The Japanese yen was looking for a new direction. A busier week awaits the pair with the Tankan indices being the highlights. Here is an outlook on the major events moving the yen and an updated technical analysis for USD/JPY.
While the Ukraine-Russia crisis faded away once again, fears about Chinese growth helped the yen, countering the Yellen effect. There is an increasing notion that the BOJ may act to counter the effect of the sales tax hike which happens this week, even if the Tokyo Core Inflation finally reached 1% and the Japanese unemployment rate fell to 3.6%. In the US, data was mixed but somewhat leaned to the upside, especially with the encouraging drop in jobless claims. What will take the pair out of range? Let’s start:
Updates:
USD/JPY graph with support and resistance lines on it. Click to enlarge:
- Manufacturing PMI: Sunday, 23:15. Markit’s manufacturing purchasing managers’ index for Japan dropped to 55.5 points in February after a nice series of rises. Another drop is likely now. Note that the figures above 50 represent growth.
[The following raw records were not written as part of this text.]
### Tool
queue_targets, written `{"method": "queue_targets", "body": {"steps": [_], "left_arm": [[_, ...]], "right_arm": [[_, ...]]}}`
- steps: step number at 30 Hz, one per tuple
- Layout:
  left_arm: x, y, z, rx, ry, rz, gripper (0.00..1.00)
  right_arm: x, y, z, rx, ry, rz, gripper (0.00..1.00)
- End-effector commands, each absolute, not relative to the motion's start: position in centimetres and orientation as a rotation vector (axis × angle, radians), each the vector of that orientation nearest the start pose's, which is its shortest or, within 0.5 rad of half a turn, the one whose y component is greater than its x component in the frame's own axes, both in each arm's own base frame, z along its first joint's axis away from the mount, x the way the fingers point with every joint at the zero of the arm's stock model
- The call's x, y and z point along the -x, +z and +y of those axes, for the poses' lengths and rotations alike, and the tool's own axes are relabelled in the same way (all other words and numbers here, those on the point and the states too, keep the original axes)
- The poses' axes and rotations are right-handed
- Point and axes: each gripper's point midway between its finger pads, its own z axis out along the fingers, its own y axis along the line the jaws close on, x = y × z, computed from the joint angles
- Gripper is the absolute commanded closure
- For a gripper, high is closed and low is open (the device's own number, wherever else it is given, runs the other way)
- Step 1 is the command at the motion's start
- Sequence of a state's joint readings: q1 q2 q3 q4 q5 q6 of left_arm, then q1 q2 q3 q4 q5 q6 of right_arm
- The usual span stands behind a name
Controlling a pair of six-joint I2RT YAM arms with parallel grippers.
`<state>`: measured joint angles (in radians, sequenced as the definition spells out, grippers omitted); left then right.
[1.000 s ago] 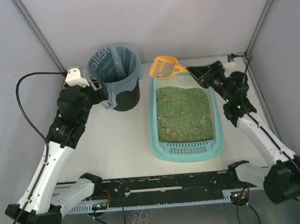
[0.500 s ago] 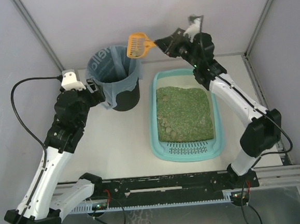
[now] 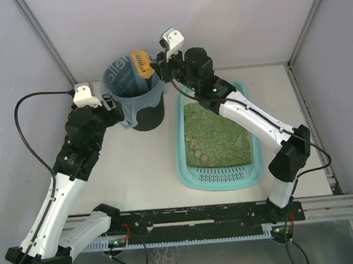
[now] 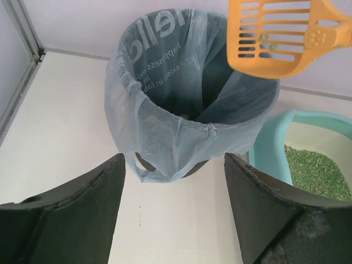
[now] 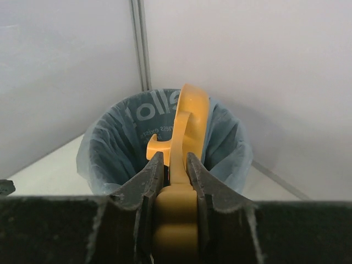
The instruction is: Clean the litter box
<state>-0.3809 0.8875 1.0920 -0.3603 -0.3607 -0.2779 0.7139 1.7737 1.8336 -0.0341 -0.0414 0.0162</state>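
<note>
- Note the right gripper (image 5: 175, 165) clenched on the handle of the orange slotted scoop (image 3: 142, 62), with the scoop turned on edge above the far rim of the black bin (image 3: 148, 117) lined with a blue bag (image 4: 165, 148)
- Treat the step as likely dumping sifted waste into the bin
- Bring the scoop head nearer the middle of the opening before any shake, to avoid dropping bits on the far rim or behind it
- Roll the wrist to point the open face down, then shake lightly to free the few green grains lodged in the slots, visible in the left wrist view
- Stay clear of the loose bag edge, seemingly thin and easy to drag off the rim
- See the left gripper (image 4: 174, 165) released, jaws wide apart, grasping nothing, just to the near-left of the bin
- Leave it there, ready to steady the bin wall in case of a snag
- Find the litter box (image 3: 182, 168) on the table just right of the bin, grille end nearest the arm bases, green litter (image 3: 219, 128) spread across it, a few rounder clumps toward its near-left part
- Afterwards, come in low over the litter box and slide under those clumps rather than through plain litter
</note>
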Motion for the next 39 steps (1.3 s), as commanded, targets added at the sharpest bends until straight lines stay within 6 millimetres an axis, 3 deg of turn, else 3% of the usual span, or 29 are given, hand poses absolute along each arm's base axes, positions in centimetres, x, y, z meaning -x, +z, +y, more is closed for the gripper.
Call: {"method": "queue_targets", "body": {"steps": [1,8,12,17,20,23,30,35,39], "left_arm": [[-31.1,35.4,-6.6,0.187,-0.178,1.677,0.23],[-31.2,35.3,-7.0,0.178,-0.198,1.682,0.23],[-31.4,35.1,-7.6,0.164,-0.226,1.694,0.23],[-31.7,34.5,-9.0,0.122,-0.278,1.723,0.24],[-32.4,33.5,-10.2,0.076,-0.304,1.785,0.24],[-33.0,32.4,-11.9,0.023,-0.338,1.850,0.26],[-31.6,30.9,-16.5,-0.141,-0.344,1.891,0.26],[-30.0,29.3,-20.7,-0.294,-0.380,1.930,0.26],[-29.1,28.7,-22.5,-0.359,-0.425,1.946,0.26]], "right_arm": [[-40.2,49.2,34.1,0.548,0.436,1.235,1.00],[-36.8,51.1,30.0,0.446,0.487,1.198,1.00],[-34.0,50.9,25.5,0.323,0.625,1.204,1.00],[-33.0,46.5,18.8,0.115,0.681,1.360,1.00],[-32.8,42.1,15.7,0.020,0.619,1.502,1.00],[-32.6,37.6,13.8,-0.023,0.530,1.625,1.00],[-34.0,28.2,12.3,-0.083,0.411,1.881,1.00],[-36.8,23.3,13.3,-0.119,0.517,2.003,1.00],[-39.7,19.2,13.9,-0.200,0.599,2.071,1.00]]}}
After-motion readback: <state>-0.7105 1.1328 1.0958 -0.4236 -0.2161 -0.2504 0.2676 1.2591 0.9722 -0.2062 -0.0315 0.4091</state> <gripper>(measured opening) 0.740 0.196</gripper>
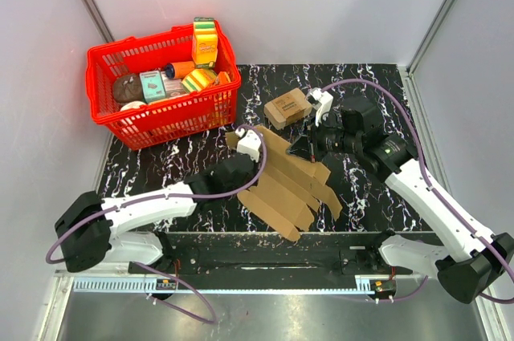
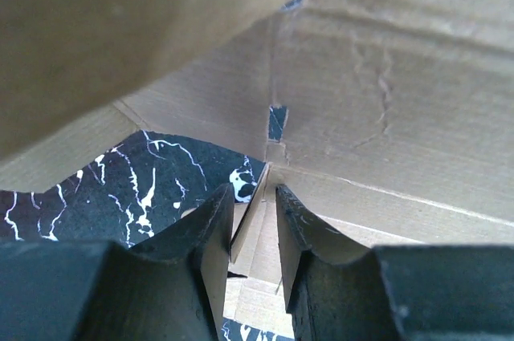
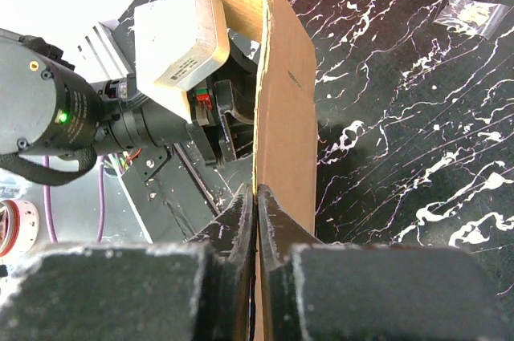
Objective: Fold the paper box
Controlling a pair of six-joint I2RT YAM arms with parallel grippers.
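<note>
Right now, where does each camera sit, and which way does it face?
Top external: above, behind the arms, looking down on table, red basket, paper box; both arms show.
Left wrist: past the left gripper, close at the paper box.
Right wrist: along the right gripper, shut on the paper box's edge.
All show the paper box.

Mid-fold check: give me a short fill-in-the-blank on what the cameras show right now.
1. The right gripper is ____ on an edge of the paper box.
2. The plastic basket is ____ in colour.
3. The table has a black top with ____ veins.
Missing words: shut; red; white.
</note>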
- Industrial Production: Sunday, 23:50. The preliminary industrial output move for February is expected to show a slowdown in growth after a big leap of 3.8% in January. The normal fluctuations are in a more limited range.
- Housing Starts: Monday, 5:00. Year over year, housing starts rose 12.3% in January. As this figure is quite volatile, the impact can be somewhat limited. A similar y/y rise is expected now.
- Tankan Manufacturing Index: Monday, 23:50. The official BOJ indicator for the manufacturing sector rose to 16 points in Q4 2014, reflecting quickly improving conditions among manufacturers. This is the highest post crisis level. The 1200 large manufacturers that are surveyed could show a small decline in conditions, but the figure will likely remain positive for Q1 2014.
- Tankan Non-Manufacturing Index: Monday, 23:50. Similar to the manufacturing sector, also the services sector enjoyed a big jump: 20 points in Q4 after 14 in Q3 2013. A smaller decline is probable for this sector.
- Average Cash Earnings: Tuesday, 1:30. This area of the economy is in the limelight for the Japanese government, which wants to see wage rises as a push for higher inflation, and not only rises in imported goods. In January, earnings dropped by 0.2%, far below expectations and after a few positive months. This blow will likely be corrected with a rise of a similar scale now.
- Monetary Base: Tuesday, 23:50. Since BOJ governor Haruhiko Kuroda began acting around one year ago, the main tool was an expansion of the monetary base: more in circulation. So, the year over year rises have been significant in the past year, reaching a peak of 55.7% back in February. Another big rise is likely in March.
* All times are GMT.
USD/JPY Technical Analysis
Dollar/yen began the week with a rise towards the 102.74 line mentioned last week, but couldn’t top it. The pair then returned back to support at 102, and then fell below, but never went too far before eventually returning to range.
Technical lines from top to bottom
The top line is the peak seen in the turn of the year: 105.44. This was challenged several times. Below, 104.80 capped the pair during January.
Below, 103.77 provided support for the pair in January and served as a clear separator of ranges. 102.74 was a stubborn peak during February and is the top line of the current trading range.
102 is a round number that provided support to the pair in late January and is now a pivotal line in the range.
101.20 provided strong support for the pair during March 2014 and is the low line of support. 100.75 was a cushion for the pair during several days earlier in the year and is the last defense before the very round number.
100 is the ultimate support line and the last line for now.
I remain bullish on USD/JPY
The dreaded sales tax hike is here and the BOJ will not hesitate to act. Pressure from the government to push inflation and growth higher could probably see more action soon, and this could certainly weaken the Japanese yen. In the US, the rate hike genie is out of the bottle and the Fed tightening is not that far in the distance. Another OK Non-Farm Payrolls would be enough to give the dollar another boost.